Librarian Access
================

The librarian is a file storage service for launchpad. Conceptually
similar to other file storage API's like S3, it is used to store binary
or large content - bug attachments, package builds, images and so on.

Content in the librarian can be exposed at different urls. To expose
some content use a LibraryFileAlias. Private content is supported as
well - for that tokens are added to permit access for a limited time by
a client - each time a client attempts to dereference a private
LibraryFileAlias a token is emitted.


Deployment notes
================

(These may seem a bit out of place - they are, but they need to be
written down somewhere, and the deployment choices inform the
implementation choices).

The basics are simple: The librarian talks to clients. However
restricted file access makes things a little more complex. As the
librarian itself doesn't do SSL processing, and we want restricted files
to be kept confidential the librarian will need a hint from the SSL
front end that SSL was in fact used. The semi standard header Front-End-
Https can be used for this if we filter it in incoming requests from
clients.


setUp
-----

    >>> from canonical.database.sqlbase import session_store
    >>> from lp.services.librarian.model import TimeLimitedToken


High Level
----------

    >>> from StringIO import StringIO
    >>> from lp.services.librarian.interfaces import (
    ...     ILibraryFileAliasSet)
    >>> data = 'This is some data'

We can create LibraryFileAliases using the ILibraryFileAliasSet utility.
This name is a mouthful, but is consistent with the rest of our naming.
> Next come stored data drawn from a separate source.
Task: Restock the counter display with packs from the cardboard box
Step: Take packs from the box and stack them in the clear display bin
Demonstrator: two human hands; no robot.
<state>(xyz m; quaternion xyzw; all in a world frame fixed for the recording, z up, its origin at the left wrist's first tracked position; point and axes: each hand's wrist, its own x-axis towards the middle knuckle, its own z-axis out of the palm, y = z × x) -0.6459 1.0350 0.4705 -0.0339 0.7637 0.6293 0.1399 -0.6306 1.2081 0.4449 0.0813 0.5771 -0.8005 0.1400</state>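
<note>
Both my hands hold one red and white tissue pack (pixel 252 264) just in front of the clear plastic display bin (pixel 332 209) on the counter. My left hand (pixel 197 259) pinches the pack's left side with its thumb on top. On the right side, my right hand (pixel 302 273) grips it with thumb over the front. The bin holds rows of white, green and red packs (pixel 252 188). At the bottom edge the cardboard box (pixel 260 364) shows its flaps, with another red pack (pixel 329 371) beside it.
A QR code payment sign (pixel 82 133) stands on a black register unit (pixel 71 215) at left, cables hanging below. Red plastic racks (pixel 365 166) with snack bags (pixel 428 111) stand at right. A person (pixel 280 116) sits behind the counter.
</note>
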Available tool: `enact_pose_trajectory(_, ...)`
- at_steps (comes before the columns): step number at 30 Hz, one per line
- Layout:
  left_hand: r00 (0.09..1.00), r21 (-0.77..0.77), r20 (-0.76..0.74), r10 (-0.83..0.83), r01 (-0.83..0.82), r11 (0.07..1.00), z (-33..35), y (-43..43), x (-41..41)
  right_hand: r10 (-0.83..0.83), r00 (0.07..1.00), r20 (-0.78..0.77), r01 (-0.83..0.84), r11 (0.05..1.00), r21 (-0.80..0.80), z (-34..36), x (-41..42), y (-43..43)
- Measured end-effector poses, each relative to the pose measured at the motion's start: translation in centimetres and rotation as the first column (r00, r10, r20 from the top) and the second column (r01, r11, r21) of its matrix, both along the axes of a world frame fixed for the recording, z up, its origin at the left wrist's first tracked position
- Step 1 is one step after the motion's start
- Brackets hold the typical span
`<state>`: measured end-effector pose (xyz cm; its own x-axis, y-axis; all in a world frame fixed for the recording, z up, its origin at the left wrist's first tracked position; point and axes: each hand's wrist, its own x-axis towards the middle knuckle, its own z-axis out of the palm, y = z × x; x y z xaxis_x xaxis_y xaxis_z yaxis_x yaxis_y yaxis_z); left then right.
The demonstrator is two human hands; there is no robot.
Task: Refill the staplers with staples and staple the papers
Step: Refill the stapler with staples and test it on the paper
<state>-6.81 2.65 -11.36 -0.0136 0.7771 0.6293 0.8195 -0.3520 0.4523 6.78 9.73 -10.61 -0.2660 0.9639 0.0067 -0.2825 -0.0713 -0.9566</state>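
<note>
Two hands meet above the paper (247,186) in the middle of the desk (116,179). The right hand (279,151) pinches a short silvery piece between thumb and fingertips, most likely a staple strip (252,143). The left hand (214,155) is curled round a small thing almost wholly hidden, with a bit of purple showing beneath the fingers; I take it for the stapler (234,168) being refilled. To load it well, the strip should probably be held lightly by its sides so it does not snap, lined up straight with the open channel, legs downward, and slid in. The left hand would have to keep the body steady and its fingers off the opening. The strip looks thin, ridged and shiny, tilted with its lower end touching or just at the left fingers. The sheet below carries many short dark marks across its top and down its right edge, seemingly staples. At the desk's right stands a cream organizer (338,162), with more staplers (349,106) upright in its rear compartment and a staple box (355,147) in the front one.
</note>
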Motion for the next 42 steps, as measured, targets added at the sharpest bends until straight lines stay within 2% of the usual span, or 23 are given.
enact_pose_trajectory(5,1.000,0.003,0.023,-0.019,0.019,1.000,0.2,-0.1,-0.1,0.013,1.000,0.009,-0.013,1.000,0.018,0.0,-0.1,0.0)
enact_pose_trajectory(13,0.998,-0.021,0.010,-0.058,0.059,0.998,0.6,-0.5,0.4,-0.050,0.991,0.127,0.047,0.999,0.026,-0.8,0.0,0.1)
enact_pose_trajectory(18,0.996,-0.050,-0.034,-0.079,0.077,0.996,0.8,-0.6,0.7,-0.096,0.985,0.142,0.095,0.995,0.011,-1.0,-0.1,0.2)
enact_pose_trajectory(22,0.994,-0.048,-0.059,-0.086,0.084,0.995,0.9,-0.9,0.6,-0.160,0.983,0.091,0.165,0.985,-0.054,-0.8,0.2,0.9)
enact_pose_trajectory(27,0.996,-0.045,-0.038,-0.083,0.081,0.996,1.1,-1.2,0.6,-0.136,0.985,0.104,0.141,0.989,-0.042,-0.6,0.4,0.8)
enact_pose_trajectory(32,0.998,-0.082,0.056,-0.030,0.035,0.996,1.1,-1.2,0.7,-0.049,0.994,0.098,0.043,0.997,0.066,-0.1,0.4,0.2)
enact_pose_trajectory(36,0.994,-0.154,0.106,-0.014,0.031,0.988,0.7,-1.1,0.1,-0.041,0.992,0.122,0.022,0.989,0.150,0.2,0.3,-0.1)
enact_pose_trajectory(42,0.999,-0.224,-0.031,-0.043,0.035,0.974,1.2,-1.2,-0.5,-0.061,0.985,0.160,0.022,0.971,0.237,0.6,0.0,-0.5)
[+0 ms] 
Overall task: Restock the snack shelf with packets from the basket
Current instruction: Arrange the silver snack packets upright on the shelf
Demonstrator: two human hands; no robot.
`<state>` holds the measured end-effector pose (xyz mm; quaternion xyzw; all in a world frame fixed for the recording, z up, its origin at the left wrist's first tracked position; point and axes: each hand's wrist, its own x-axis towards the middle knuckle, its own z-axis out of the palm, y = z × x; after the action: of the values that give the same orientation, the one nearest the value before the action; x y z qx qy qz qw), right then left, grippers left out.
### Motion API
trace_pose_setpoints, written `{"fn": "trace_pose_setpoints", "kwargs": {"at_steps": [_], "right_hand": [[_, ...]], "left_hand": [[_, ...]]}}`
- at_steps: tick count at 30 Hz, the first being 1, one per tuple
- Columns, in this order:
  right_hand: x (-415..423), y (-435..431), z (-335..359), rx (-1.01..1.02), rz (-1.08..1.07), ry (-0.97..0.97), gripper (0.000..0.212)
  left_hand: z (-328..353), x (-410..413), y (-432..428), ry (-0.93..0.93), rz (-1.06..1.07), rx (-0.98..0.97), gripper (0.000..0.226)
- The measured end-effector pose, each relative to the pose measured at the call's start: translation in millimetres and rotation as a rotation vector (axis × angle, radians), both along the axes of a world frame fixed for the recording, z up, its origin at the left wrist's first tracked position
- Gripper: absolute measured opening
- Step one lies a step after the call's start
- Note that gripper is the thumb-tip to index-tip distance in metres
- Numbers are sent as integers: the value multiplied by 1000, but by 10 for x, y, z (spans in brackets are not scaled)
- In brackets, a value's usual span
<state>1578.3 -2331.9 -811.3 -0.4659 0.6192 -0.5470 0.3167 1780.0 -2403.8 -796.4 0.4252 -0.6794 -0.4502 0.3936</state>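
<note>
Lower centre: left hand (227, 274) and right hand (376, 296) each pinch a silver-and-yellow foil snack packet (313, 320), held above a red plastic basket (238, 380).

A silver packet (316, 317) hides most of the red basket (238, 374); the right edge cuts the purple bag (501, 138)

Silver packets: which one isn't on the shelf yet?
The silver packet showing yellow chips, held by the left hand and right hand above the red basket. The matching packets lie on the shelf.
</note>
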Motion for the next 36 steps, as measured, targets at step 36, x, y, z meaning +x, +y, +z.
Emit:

    >>> lfas = getUtility(ILibraryFileAliasSet)
    >>> from lp.services.librarian.interfaces import NEVER_EXPIRES
    >>> alias = lfas.create(
    ...     'text.txt', len(data), StringIO(data), 'text/plain', NEVER_EXPIRES
    ...     )
    >>> alias.mimetype
    u'text/plain'

    >>> alias.filename
    u'text.txt'

We may wish to set an expiry timestamp on the file. The NEVER_EXPIRES
constant means the file will never be removed from the Librarian, and
because of this should probably never be used.

    >>> alias.expires == NEVER_EXPIRES
    True

    >>> alias = lfas.create(
    ...     'text.txt', len(data), StringIO(data), 'text/plain')

The default expiry of None means the file will expire a few days after
it is no longer referenced in the database.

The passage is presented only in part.